Charles has only carried the ball 33 times so far this season, an average of only eight per game, but he’s already seventh in the NFL in yards per carry at 5.3. It’s clear that Charles’ vision and balance have been there since the preseason but we’re now seeing that burst. Charles is also looking deadly quick on his lateral cuts and is just impossible to bring down on a first tackle attempt.

He’s been ever so close to making one last tackle miss and breaking off a big run but hasn’t quite got it yet. Jamaal is actually the only runner in the top 10 leaders in yards per carry to not have a run over 20 yards this season; all other runners have at least one run of 35 yards or more.
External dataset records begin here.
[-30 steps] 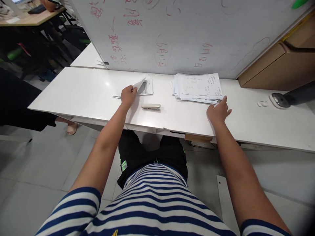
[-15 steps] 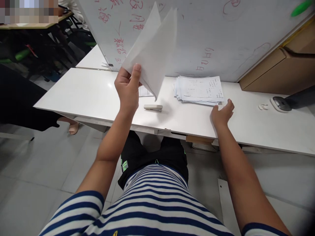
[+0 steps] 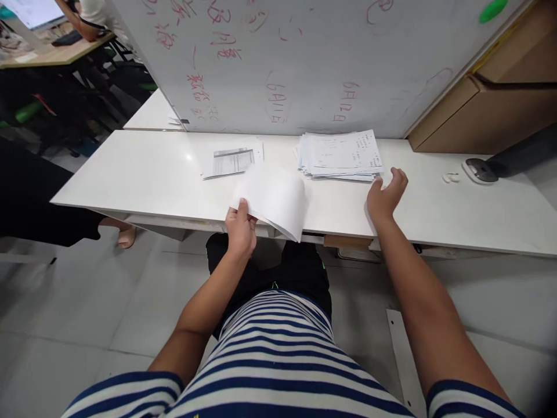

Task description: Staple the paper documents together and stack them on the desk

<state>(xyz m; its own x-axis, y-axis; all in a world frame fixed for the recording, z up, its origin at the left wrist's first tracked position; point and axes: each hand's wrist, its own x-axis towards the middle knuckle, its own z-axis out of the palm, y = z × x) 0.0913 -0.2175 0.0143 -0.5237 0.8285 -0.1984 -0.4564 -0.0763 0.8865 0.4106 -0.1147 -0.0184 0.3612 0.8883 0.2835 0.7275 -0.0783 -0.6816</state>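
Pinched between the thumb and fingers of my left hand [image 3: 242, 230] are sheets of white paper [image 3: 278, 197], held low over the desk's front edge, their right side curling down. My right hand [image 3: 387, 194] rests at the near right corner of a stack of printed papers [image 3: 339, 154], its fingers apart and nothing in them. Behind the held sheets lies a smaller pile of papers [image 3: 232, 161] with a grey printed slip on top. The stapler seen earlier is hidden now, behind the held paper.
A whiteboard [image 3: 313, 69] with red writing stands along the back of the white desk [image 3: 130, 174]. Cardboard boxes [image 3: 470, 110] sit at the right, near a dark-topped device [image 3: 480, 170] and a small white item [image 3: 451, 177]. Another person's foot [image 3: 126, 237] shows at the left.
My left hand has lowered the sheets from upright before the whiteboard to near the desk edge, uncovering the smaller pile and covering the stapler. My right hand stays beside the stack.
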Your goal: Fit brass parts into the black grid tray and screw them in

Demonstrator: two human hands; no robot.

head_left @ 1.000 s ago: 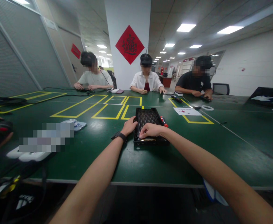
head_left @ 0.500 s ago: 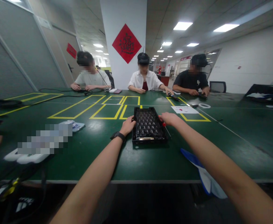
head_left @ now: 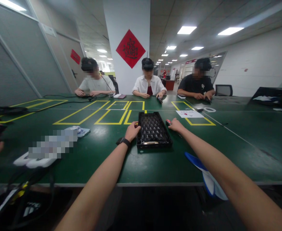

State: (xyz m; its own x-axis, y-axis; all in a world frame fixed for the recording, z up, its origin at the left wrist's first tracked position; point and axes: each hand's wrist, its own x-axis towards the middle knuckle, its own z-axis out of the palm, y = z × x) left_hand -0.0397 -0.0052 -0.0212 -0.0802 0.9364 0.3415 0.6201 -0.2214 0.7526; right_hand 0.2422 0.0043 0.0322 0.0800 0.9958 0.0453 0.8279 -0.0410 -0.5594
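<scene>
A black tray (head_left: 153, 145) full of small dark parts lies on the green table (head_left: 155, 166) in front of me. My left hand (head_left: 132, 131), with a black watch on the wrist, rests curled against the tray's left rim. My right hand (head_left: 176, 125) lies just right of the tray, its fingers closed around the red-and-black handle of a screwdriver (head_left: 168, 122) on the table. The fingertips of both hands are partly hidden.
Three people sit at the far side of the table. A white paper (head_left: 188, 113) lies in a yellow-taped box at the right. A white-and-blue object (head_left: 209, 181) hangs at the near edge. Packets (head_left: 79, 130), white devices (head_left: 32, 161) and cables lie at the left.
My right hand left the tray's front, moved right to the screwdriver and closed on its handle. My left hand stayed at the tray's left rim.
</scene>
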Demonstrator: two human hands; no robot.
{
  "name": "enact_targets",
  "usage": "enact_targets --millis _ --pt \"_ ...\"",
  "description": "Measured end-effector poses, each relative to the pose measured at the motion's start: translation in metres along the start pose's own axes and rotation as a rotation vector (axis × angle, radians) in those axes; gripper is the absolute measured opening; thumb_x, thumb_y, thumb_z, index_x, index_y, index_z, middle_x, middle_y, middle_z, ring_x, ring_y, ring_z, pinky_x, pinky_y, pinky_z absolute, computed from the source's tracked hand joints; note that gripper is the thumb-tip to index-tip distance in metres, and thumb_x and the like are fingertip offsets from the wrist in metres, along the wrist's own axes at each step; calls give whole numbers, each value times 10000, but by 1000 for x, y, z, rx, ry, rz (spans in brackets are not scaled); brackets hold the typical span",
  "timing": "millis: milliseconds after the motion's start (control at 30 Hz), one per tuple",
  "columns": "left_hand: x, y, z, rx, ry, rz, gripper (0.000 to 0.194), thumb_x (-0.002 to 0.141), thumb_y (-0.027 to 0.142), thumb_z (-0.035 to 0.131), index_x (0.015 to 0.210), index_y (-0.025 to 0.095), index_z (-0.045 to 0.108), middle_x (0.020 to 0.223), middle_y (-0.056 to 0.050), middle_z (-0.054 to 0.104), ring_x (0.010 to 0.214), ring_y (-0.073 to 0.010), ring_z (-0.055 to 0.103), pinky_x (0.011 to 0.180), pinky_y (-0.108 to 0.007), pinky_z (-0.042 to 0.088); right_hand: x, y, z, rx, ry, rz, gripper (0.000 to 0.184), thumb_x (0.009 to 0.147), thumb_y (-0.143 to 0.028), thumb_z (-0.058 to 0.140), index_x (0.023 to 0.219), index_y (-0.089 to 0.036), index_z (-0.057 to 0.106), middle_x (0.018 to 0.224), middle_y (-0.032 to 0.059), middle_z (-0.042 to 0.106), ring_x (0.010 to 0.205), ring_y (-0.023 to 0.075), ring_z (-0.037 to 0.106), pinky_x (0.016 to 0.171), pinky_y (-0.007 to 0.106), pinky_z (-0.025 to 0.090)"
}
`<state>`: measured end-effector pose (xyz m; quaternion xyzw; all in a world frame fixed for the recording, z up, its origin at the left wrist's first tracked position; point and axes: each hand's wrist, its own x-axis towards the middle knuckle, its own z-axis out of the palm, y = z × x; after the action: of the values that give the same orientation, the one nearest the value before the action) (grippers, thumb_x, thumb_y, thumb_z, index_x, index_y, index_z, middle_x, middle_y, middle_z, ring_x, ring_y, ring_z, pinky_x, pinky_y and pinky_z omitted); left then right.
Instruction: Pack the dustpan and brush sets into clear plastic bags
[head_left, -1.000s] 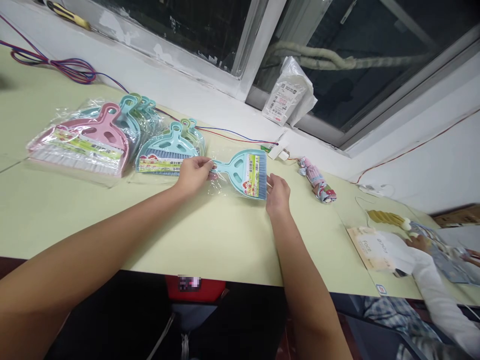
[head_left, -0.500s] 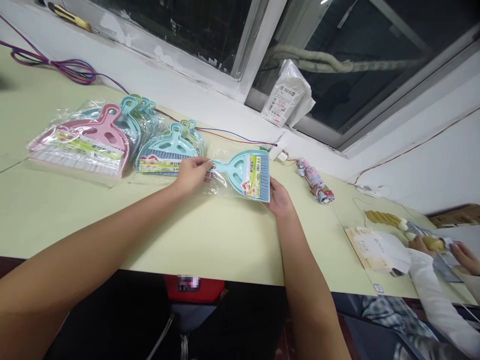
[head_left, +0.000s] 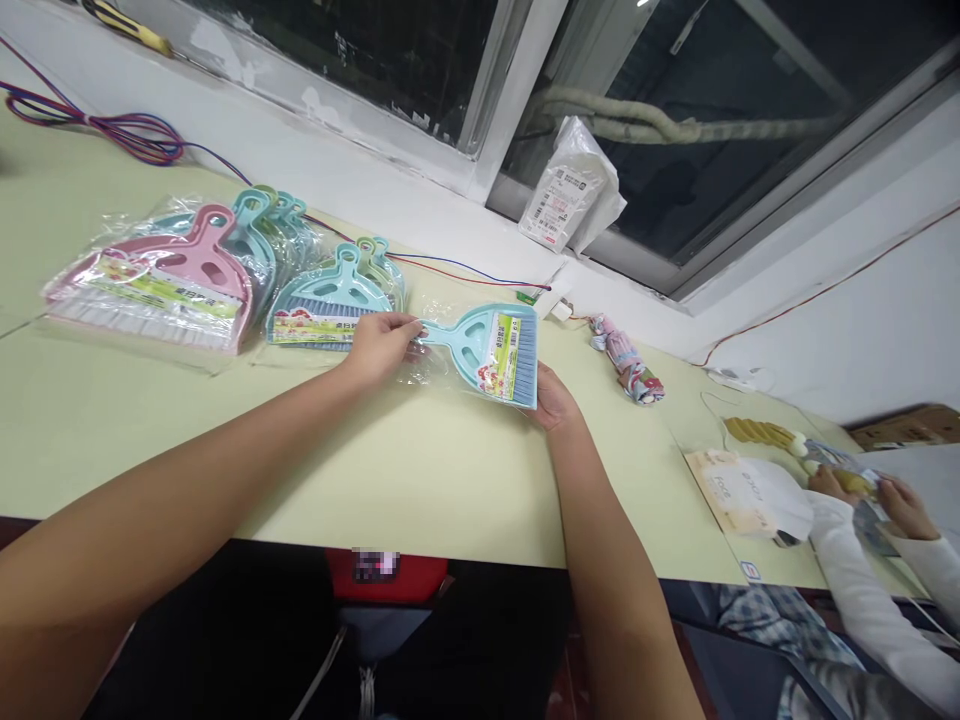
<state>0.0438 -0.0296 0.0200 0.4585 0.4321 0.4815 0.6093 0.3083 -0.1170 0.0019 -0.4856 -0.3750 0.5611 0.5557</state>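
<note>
While you hold the blue dustpan set (head_left: 472,345) over the front part of the table (head_left: 450,480), its handle (head_left: 439,335) points to your left and its wide end points to your right. Its long side-to-side line runs almost level across your view, dipping a little toward the right. The blue bristles (head_left: 526,355) make a stripe at the wide end, next to a bright label (head_left: 501,355). The tip of the handle is hard to see, because your left hand (head_left: 385,347) and the shiny clear bag (head_left: 431,370) cover it. Your left thumb and fingers are pinched closed on that handle end, so the set sticks out to the right of them. Your right hand (head_left: 556,400) is at the low corner of the wide end. Most of its fingers are hidden behind the set, so you cannot tell how far open they are or how tightly they hold. You also cannot tell if the set touches the table. Left of it stand more blue and green dustpans (head_left: 349,285), partly hidden by your left hand, and then a pink dustpan (head_left: 184,262) in a clear bag. Right of your right hand lies a rolled cloth (head_left: 630,362). Farther right, another person's hands (head_left: 904,505) hold something yellow (head_left: 855,483).
</note>
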Motion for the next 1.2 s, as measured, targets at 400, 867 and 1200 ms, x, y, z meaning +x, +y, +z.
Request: enact_targets --millis 400,867,1200 --pt "3 -4 -1 36 6 35 79 813 202 726 855 136 721 891 -110 748 658 -207 723 603 -312 578 -8 -16 17 174 126 49 370 885 -559 613 1028 -231 708 1081 50 768 1154 270 684 975 482 575" --pt "6 -4 -5 41 3 63 57 812 184 692 835 136 715 899 -113 742 643 -183 702 579 -297 572 -4 -8 2 75 131 10 271 867 -437 721 997 -200 730 953 29 779 875 192 735 816 333 618" --pt "2 3 -3 22 15 34 38 804 153 676 792 125 698 849 -101 728 599 -164 666 593 -314 580 0 -8 -3 39 209 -18 267 817 -429 785 924 -193 721 830 12 748 693 150 691 663 281 606"
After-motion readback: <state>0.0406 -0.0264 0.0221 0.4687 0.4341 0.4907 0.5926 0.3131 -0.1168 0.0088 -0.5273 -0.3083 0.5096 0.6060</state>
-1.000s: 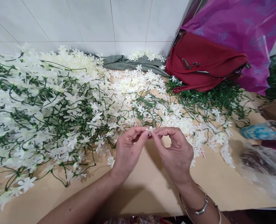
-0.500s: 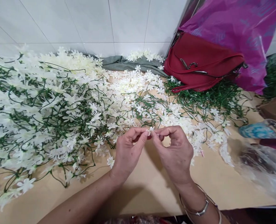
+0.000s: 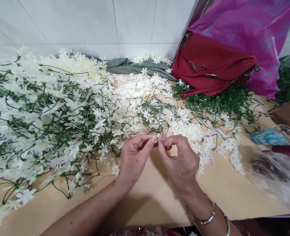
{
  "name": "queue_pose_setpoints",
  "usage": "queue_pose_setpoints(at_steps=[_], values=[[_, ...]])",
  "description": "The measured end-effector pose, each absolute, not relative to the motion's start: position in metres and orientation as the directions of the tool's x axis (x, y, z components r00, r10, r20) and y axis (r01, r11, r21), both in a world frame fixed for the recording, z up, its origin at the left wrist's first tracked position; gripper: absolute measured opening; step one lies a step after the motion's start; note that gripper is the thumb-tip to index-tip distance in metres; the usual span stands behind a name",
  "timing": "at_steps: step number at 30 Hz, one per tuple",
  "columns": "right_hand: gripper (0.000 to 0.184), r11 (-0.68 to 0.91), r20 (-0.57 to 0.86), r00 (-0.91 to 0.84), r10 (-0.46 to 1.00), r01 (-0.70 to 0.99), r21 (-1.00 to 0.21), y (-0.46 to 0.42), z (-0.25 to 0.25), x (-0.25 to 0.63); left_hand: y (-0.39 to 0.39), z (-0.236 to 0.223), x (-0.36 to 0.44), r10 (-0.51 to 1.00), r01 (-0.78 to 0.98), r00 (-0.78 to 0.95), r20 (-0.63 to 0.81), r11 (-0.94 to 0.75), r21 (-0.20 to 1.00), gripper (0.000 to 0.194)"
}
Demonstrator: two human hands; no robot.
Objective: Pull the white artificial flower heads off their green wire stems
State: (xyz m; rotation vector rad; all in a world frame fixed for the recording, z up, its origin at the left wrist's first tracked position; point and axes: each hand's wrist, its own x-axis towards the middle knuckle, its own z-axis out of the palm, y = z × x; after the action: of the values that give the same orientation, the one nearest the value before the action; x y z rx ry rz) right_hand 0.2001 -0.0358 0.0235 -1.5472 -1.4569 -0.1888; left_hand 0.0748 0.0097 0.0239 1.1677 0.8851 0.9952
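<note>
Between my two hands, above the table's front middle, is a small white artificial flower (image 3: 157,137). My left hand (image 3: 134,157) pinches it from the left with thumb and forefinger. From the right, my right hand (image 3: 180,160) pinches at the same flower, with bangles on that wrist. The fingertips hide most of the flower. Just beyond the hands lie loose green stems (image 3: 157,113) among scattered white petals (image 3: 135,88). A large heap of white flowers on green stems (image 3: 49,121) spreads to the left of my left hand.
A red handbag (image 3: 213,62) rests on green stems (image 3: 213,101) at the back right, before a purple plastic bag (image 3: 255,29). Along the right side are a blue-patterned cup (image 3: 267,136) lying on its side and a clear plastic bag (image 3: 277,177). A tiled wall (image 3: 135,23) closes the back.
My right hand has shifted slightly left and its wrist has turned a little. The left hand stays nearly in place, and both still pinch the flower.
</note>
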Motion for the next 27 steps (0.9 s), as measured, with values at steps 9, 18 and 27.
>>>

It sure feels like that big run is just around the corner.

As Charles is clearly being used on a bit of a pitch count, Devontae Booker is now back and could add yet another dimension to this unit with his young legs, versatility, and power.

With all these pieces in place, the running game has gelled and so far has been the true strength of this offense. Their ability to keep it up into November and December might just be the difference between Denver being a contender this year or a pretender. The initial signs are encouraging, particularly with the versatility of scheme with which the Broncos are having success on the ground. With a deep stable of backs on the team, there’s also reason to believe that this success can be maintained for the long haul.

Only time will tell, but seeing the Broncos offense impose their will on teams is a welcome change, there’s no denying that.